Sebagai perbandingan, pertumbuhan Tiongkok diperkirakan sebesar 5,4 sen pada tahun 2023, 0,6 persen lebih tinggi dari perkiraan S&P sebelumnya.
Sementara itu, pertumbuhan diproyeksikan sebesar 4,6 persen pada tahun 2024, naik dari perkiraan sebelumnya sebesar 4,4 persen.
“Persetujuan Tiongkok baru-baru ini terhadap penerbitan obligasi negara senilai 1 triliun renminbi Tiongkok (RMB) dan kesepakatan pemerintah daerah untuk memenuhi sebagian dari kuota obligasi tahun 2024 berkontribusi terhadap perkiraan pertumbuhan PDB riil kami,” kata S&P dalam sebuah catatan.
Namun, S&P memperingatkan bahwa krisis di sektor real estat Tiongkok akan terus menjadi ancaman bagi perekonomiannya.
“Permintaan properti baru masih lemah, sehingga mempengaruhi arus kas pengembang dan penjualan lahan,” kata Eunice Tan, kepala riset kredit Asia-Pasifik di S&P Global.
“Karena terbatasnya likuiditas, kendaraan pembiayaan pemerintah daerah (LGFV) memiliki banyak utang, meningkatkan tekanan kredit dan mempengaruhi posisi permodalan bank-bank Tiongkok,” jelasnya.
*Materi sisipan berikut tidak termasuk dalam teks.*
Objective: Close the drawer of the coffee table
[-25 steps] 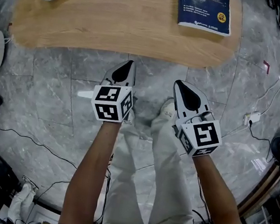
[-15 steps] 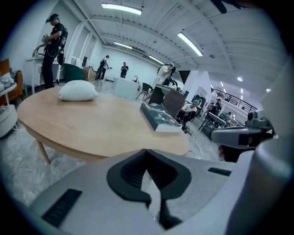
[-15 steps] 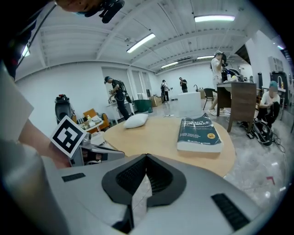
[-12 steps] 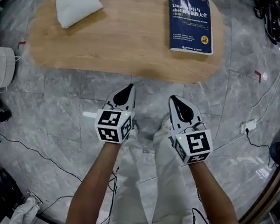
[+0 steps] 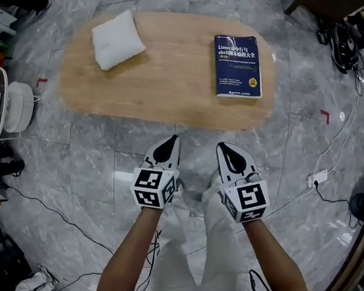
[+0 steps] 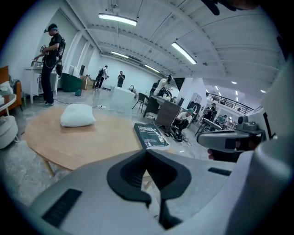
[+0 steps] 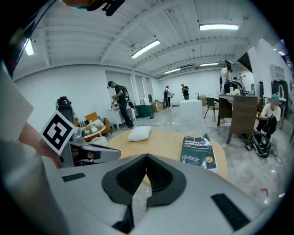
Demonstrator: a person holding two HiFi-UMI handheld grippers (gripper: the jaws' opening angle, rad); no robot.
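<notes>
Tiles of grey stone floor (image 5: 86, 162) lie under both tools, which are held side by side above the person's legs (image 5: 213, 259) in pale trousers. The left hand-held gripper (image 5: 169, 144) has its jaws pressed together at the tips with nothing between them; its own view shows the dark pads meeting at a point. The right hand-held gripper (image 5: 225, 152) is the same, jaws closed on nothing, and it hangs just beside the left one without touching it.

Ahead of both stands the oval wooden coffee table, its worktop (image 5: 171, 73) well apart from the jaw tips, with a strip of bare floor between. The drawer cannot be made out in any view; only the top and the near edge show. A dark blue book (image 5: 237, 67) lies flat on the worktop ahead of the right hand-held gripper. A white pillow (image 5: 118, 39) rests on the worktop ahead and to the left of the left hand-held gripper. Far out to the left of the left hand-held gripper, a white round appliance (image 5: 13, 106) stands on the floor. To the right of the right hand-held gripper, a white cable (image 5: 344, 123) runs along the floor.
</notes>
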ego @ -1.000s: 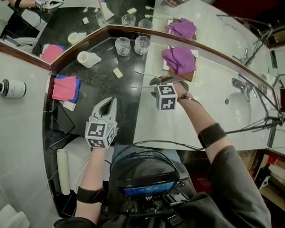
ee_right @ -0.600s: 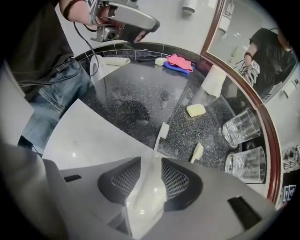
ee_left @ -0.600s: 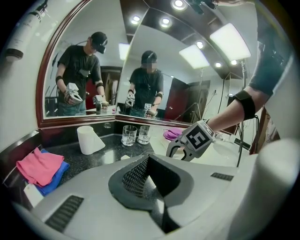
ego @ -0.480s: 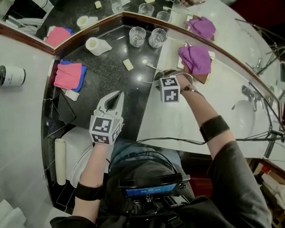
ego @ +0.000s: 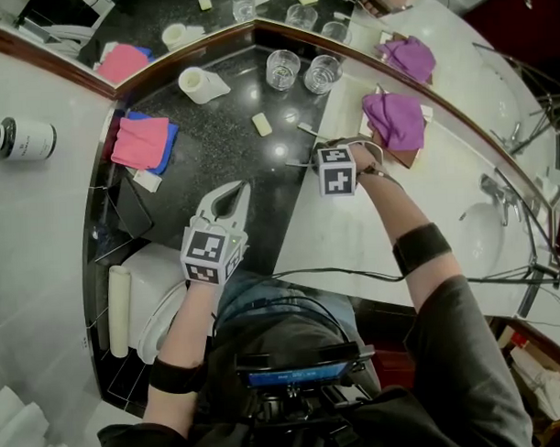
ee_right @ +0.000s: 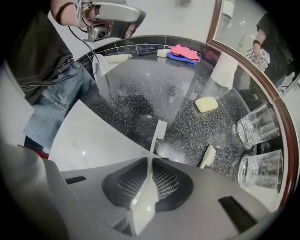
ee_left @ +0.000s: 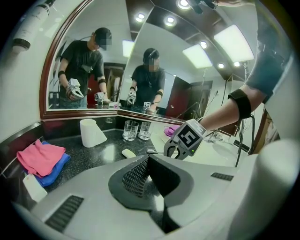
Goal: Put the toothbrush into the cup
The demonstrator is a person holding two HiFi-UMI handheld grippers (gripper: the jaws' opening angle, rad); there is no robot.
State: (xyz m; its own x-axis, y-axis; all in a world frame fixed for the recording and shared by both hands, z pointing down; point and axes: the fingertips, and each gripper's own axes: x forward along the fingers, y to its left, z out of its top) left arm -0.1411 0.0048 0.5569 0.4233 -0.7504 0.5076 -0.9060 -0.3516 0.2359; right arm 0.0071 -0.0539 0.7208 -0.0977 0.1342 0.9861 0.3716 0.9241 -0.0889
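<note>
Bench [ego: 224, 147] first: dark stone half on the left, white half on the right, w/ the seam running under my right hand. Pink cloth [ego: 141, 140] sits at 9 o'clock of the work area and purple cloth [ego: 395, 118] at 2 o'clock, both well clear.

Two glass cups [ego: 282, 69] stand upright side by side at 12 o'clock against the mirror edge. I take one as the target, since the white cup [ego: 205, 85] near them lies on its side.

Left claw [ego: 238, 190] is closed on nothing, parked over the dark stone at 7 o'clock of the cups. I reckon that's just to keep it out of the way.

Right claw [ee_right: 150, 160] points down at the seam. Its jaws have just been closing and now pinch the toothbrush [ee_right: 146, 183] by the handle, so the head end stays free.

In the right gripper view the long axis runs 6 to 12 o'clock, with the head at 12, past the claw tips and over the dark stone. Can't tell if it's off the bench yet.
</note>
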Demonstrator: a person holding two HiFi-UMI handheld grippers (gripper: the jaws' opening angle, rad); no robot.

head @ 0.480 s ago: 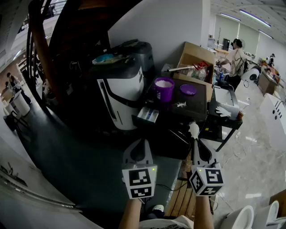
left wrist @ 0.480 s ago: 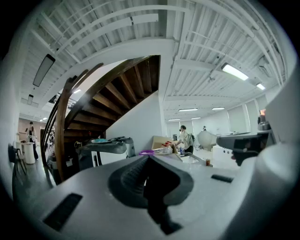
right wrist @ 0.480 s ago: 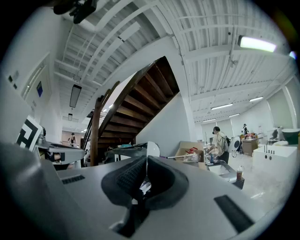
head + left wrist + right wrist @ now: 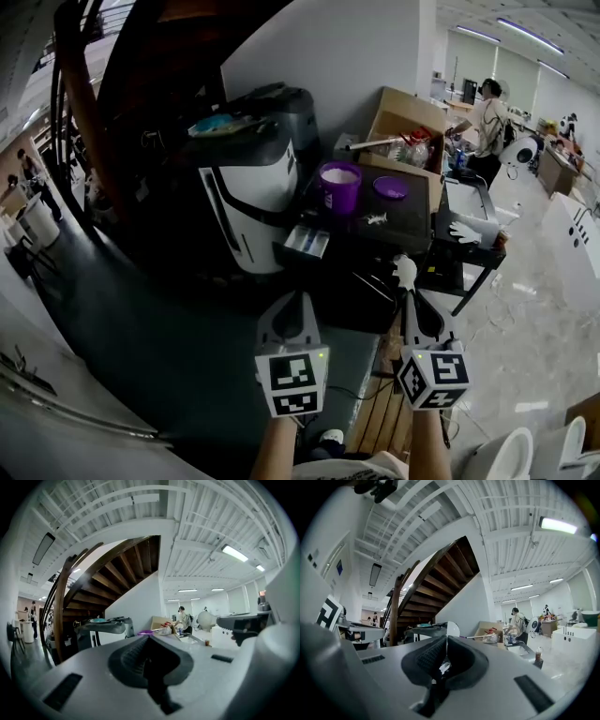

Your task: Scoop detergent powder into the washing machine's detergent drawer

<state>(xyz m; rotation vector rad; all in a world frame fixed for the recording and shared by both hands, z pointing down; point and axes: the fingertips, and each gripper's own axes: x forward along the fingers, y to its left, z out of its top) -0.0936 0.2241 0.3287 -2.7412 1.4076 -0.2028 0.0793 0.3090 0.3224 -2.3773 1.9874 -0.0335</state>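
Note:
The white washing machine (image 4: 248,202) stands ahead with its detergent drawer (image 4: 306,242) pulled open. Right of it, an open purple tub of white powder (image 4: 339,186) sits on a dark table (image 4: 405,217), with the tub's purple lid (image 4: 391,187) lying beside it. My right gripper (image 4: 410,298) (image 4: 443,639) is shut on the handle of a white scoop (image 4: 405,271) (image 4: 451,629), well short of the tub and drawer. My left gripper (image 4: 298,302) (image 4: 149,637) is shut on nothing and stays level beside the right one. Whether the scoop holds powder is not visible.
An open cardboard box (image 4: 405,127) with bags stands behind the tub. White gloves (image 4: 461,232) lie on a black cart at the right. A person (image 4: 487,122) works at the far right. A dark curved staircase (image 4: 103,103) rises at the left, and wooden slats (image 4: 380,417) lie below.
Nothing has moved apart from a slight shift of the head view; both grippers keep their pose and the scoop stays in the right one.

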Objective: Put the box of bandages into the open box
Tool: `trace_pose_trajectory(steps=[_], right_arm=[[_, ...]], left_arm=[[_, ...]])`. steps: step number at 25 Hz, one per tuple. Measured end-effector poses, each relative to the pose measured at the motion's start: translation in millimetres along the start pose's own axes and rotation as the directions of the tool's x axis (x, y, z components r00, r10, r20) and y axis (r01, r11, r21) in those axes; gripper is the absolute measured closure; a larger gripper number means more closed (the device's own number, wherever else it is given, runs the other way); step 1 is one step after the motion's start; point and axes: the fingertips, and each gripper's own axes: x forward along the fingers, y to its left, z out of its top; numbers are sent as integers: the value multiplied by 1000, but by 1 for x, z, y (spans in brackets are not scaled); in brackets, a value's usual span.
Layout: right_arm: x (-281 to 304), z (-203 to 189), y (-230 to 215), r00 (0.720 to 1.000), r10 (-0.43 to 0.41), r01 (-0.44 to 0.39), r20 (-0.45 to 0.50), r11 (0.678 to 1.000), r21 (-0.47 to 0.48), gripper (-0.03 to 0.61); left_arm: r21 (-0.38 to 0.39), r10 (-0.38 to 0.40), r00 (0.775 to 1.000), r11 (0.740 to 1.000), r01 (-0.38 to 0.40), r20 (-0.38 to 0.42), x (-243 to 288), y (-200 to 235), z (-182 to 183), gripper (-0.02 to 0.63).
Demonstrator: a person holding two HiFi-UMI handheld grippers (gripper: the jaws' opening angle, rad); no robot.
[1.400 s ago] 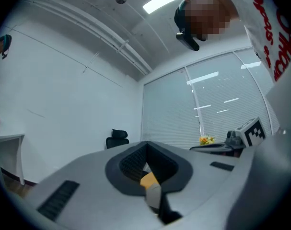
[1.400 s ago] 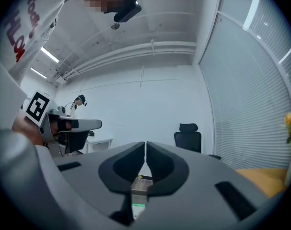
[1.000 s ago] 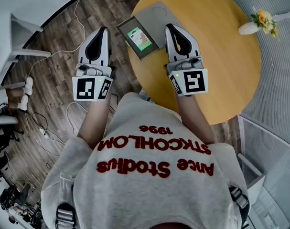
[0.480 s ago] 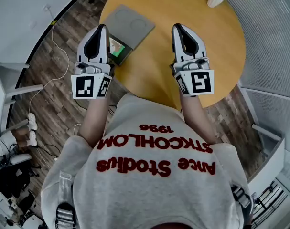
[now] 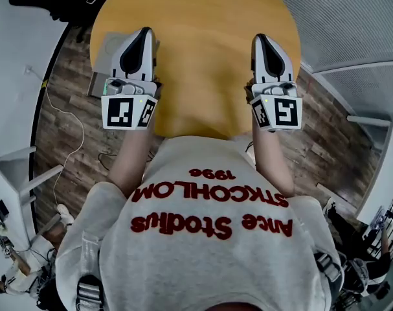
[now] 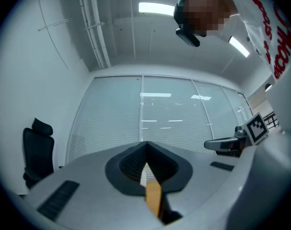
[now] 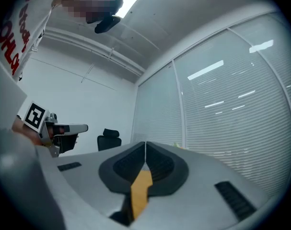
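Far left, the floor point(image 5: 67, 167) is dark wood plank with a thin pale cable point(image 5: 65, 118) trailing across it. Moving in: a flat grey box point(image 5: 103, 60), matte and square-cornered, sits at the left rim of the worktop point(image 5: 202, 63). It is likely the open box, though its inside is not visible. The left gripper point(image 5: 144, 34) hangs right over it, smooth white shell with a black inset, and covers most of it. Its own view shows the ribbed dark fingers point(image 6: 128, 164) pressed together with nothing between them. The box of bandages? Not visible in any view; it may be under that gripper, but I cannot tell.

The centre is a round, warm-yellow wooden top, smooth and bare between the tools. On the right, the right gripper point(image 5: 261, 41) is held level above the wood, well apart from the grey box, with its fingers point(image 7: 159, 166) together and empty too. Both tools point forward like a ready stance, so my read is that the grasp has not begun.
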Motion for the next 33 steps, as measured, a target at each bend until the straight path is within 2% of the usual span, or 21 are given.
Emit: trace_pose_trajectory(steps=[5, 9, 15, 23, 27, 33], right_arm=[[-7, 10, -31, 998, -64, 64, -6, 998, -8, 569], [-1, 5, -38, 998, -63, 63, -23, 998, -2, 572], [-24, 13, -38, 997, -71, 71, 2, 997, -1, 572], [7, 10, -46, 998, -55, 55, -6, 998, 6, 572], [-5, 16, -42, 998, -59, 59, -2, 998, 9, 572], [-58, 21, -29, 997, -78, 77, 10, 997, 9, 572]], left_arm=[[-26, -36, 999, 999, 35, -6, 25, -15, -2, 607], [-28, -31, 999, 999, 30, -16, 34, -15, -7, 607], [-17, -34, 999, 999, 34, -10, 20, -30, -2, 607], [-15, -8, 1000, 1000, 8, -13, 40, -10, -7, 607], [-17, -13, 1000, 1000, 12, -14, 30, -18, -2, 607], [-13, -30, 1000, 999, 30, -6, -10, -47, 6, 607]])
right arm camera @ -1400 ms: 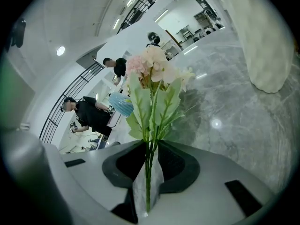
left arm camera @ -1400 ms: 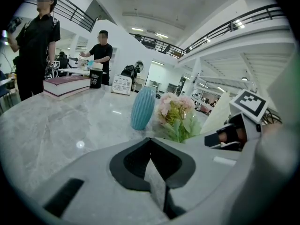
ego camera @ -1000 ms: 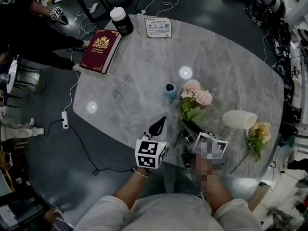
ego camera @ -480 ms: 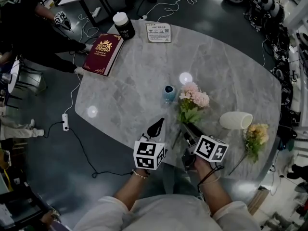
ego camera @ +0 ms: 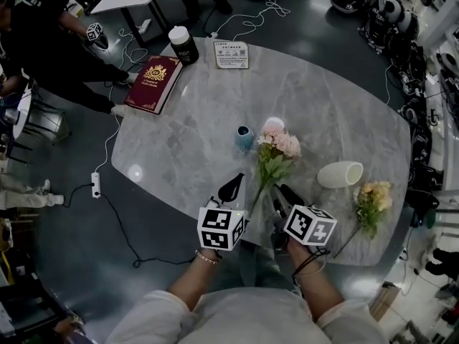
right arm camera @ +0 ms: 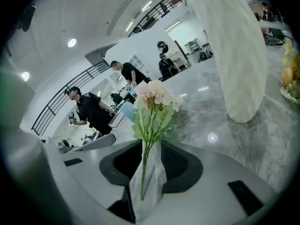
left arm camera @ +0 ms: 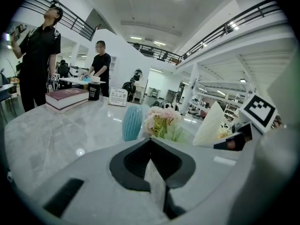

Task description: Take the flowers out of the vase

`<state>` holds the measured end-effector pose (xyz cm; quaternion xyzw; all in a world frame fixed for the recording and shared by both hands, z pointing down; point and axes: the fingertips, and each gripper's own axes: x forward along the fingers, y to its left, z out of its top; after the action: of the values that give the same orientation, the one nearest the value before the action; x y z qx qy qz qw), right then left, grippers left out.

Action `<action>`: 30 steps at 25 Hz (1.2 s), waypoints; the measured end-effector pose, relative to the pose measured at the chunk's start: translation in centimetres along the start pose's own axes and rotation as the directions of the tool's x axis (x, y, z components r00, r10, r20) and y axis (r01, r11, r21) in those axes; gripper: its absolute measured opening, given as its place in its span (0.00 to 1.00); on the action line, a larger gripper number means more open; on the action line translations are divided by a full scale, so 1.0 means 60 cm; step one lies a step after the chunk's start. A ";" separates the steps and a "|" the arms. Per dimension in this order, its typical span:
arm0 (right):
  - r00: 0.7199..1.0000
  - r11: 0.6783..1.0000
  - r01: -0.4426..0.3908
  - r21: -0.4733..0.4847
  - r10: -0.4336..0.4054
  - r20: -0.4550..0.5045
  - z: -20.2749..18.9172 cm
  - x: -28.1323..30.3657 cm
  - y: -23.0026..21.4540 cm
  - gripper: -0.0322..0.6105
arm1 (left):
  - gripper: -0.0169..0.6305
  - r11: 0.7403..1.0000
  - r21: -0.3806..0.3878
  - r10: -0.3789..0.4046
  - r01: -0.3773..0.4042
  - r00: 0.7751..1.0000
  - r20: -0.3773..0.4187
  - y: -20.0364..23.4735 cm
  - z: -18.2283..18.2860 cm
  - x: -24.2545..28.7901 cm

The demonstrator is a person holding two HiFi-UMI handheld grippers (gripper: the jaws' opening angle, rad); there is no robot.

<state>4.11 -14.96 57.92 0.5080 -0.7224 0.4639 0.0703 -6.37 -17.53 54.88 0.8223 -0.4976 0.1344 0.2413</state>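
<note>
On the grey marble table, the following were recorded.

White vase: laid on its side near the right edge; both bunches of flowers were found outside it, on the tabletop.

Pink flowers: placed between the white vase and a small blue vase, heads just beside the blue vase, the long green stem run back toward the grippers.

Yellow flowers: laid just right of the white vase, stem pointed at the near edge.

Blue vase: stood upright; its inside could not be made out.

Black jar: stood at the far left edge, capped with a white lid. A dark red book and a printed card were set near it.

Right gripper: jaws parted about halfway, having just been opening; the stem of the pink flowers was seen in the gap between them, with neither pad seen pressed on it.

Left gripper: jaws brought fully together, with nothing held, and pointed at the blue vase and the pink flowers.
</note>
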 end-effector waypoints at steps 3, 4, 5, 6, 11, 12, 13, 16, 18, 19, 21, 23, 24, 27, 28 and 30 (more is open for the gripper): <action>1.000 1.000 -0.002 -0.016 0.002 0.012 0.008 -0.019 0.001 0.21 | 0.04 1.000 0.001 -0.002 0.002 1.000 0.011 -0.019 0.007 -0.007; 1.000 1.000 -0.003 -0.021 0.003 0.017 0.011 -0.024 0.002 0.20 | 0.04 1.000 0.007 -0.003 0.003 1.000 0.013 -0.025 0.009 -0.009; 1.000 1.000 -0.005 -0.025 0.006 0.022 0.013 -0.028 0.004 0.18 | 0.04 1.000 0.013 -0.004 0.004 1.000 0.016 -0.030 0.011 -0.012; 1.000 1.000 -0.009 -0.029 0.010 0.027 0.016 -0.033 0.006 0.17 | 0.04 1.000 0.019 -0.004 0.004 1.000 0.019 -0.035 0.014 -0.014; 0.999 0.998 -0.018 -0.067 0.021 0.044 0.026 -0.055 0.018 0.12 | 0.04 0.999 0.038 -0.002 0.000 0.999 0.040 -0.058 0.030 -0.032; 0.999 0.997 -0.019 -0.077 0.023 0.048 0.028 -0.061 0.021 0.11 | 0.04 0.999 0.042 -0.002 0.000 0.999 0.045 -0.064 0.035 -0.036; 0.998 0.996 -0.020 -0.087 0.025 0.054 0.032 -0.066 0.024 0.10 | 0.04 0.999 0.046 -0.001 -0.001 0.999 0.051 -0.069 0.040 -0.041; 0.997 0.994 -0.022 -0.111 0.031 0.076 0.044 -0.084 0.032 0.09 | 0.04 0.998 0.054 0.006 -0.010 0.997 0.075 -0.085 0.057 -0.053; 0.995 0.993 -0.025 -0.120 0.035 0.090 0.049 -0.096 0.035 0.08 | 0.04 0.998 0.053 0.011 -0.015 0.996 0.087 -0.094 0.064 -0.059; 0.995 0.992 -0.025 -0.124 0.038 0.097 0.052 -0.101 0.037 0.08 | 0.04 0.998 0.054 0.012 -0.017 0.996 0.092 -0.098 0.068 -0.062; 0.993 0.990 -0.027 -0.138 0.042 0.111 0.057 -0.114 0.040 0.08 | 0.04 0.998 0.058 0.011 -0.017 0.994 0.105 -0.109 0.074 -0.067; 0.991 0.987 -0.026 -0.161 0.047 0.127 0.064 -0.128 0.042 0.07 | 0.04 0.998 0.062 0.012 -0.020 0.993 0.119 -0.121 0.080 -0.073; 0.990 0.984 -0.026 -0.175 0.050 0.135 0.067 -0.136 0.043 0.07 | 0.04 0.998 0.062 0.015 -0.023 0.992 0.126 -0.126 0.082 -0.076; 0.985 0.975 -0.026 -0.220 0.063 0.162 0.080 -0.158 0.046 0.07 | 0.04 0.998 0.049 0.037 -0.044 0.988 0.150 -0.138 0.090 -0.086; 0.983 0.972 -0.026 -0.235 0.067 0.169 0.084 -0.166 0.047 0.07 | 0.04 0.998 0.043 0.046 -0.054 0.987 0.157 -0.141 0.092 -0.090; 0.981 0.964 -0.022 -0.267 0.072 0.182 0.090 -0.182 0.049 0.06 | 0.04 0.997 0.025 0.066 -0.071 0.984 0.165 -0.146 0.094 -0.101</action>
<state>8.92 -11.54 46.88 0.5186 -0.7929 0.3148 0.0570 -1.57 -12.55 45.00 0.8164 -0.5417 0.0821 0.1823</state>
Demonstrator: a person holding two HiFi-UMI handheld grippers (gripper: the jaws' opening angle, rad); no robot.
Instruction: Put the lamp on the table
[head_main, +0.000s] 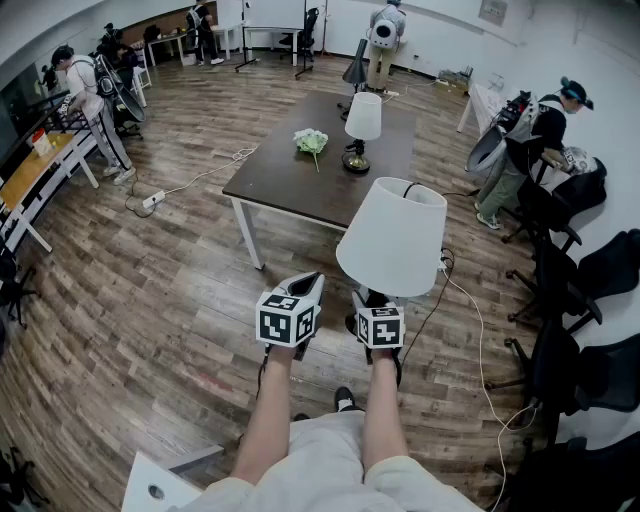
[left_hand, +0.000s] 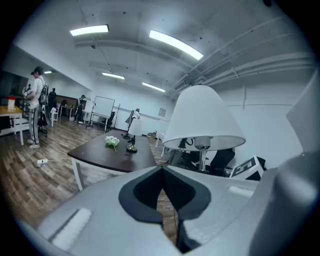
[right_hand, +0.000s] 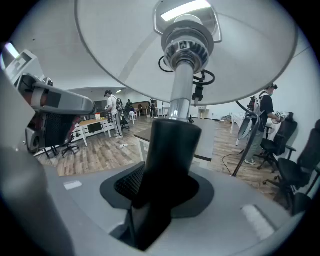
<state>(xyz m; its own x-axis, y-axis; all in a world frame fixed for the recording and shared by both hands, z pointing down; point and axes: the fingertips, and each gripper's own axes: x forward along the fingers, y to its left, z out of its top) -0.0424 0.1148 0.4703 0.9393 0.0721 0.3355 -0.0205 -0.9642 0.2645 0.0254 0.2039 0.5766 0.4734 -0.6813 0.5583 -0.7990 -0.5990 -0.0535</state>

Dampak konflik Israel-Hamas
Terlepas dari optimisme S&P terhadap Asia-Pasifik, S&P memangkas perkiraannya untuk wilayah tersebut (tidak termasuk Tiongkok) menjadi 4,2 persen pada tahun depan dari 4,4 persen karena guncangan energi akibat konflik Israel-Hamas dan risiko penurunan perekonomian AS.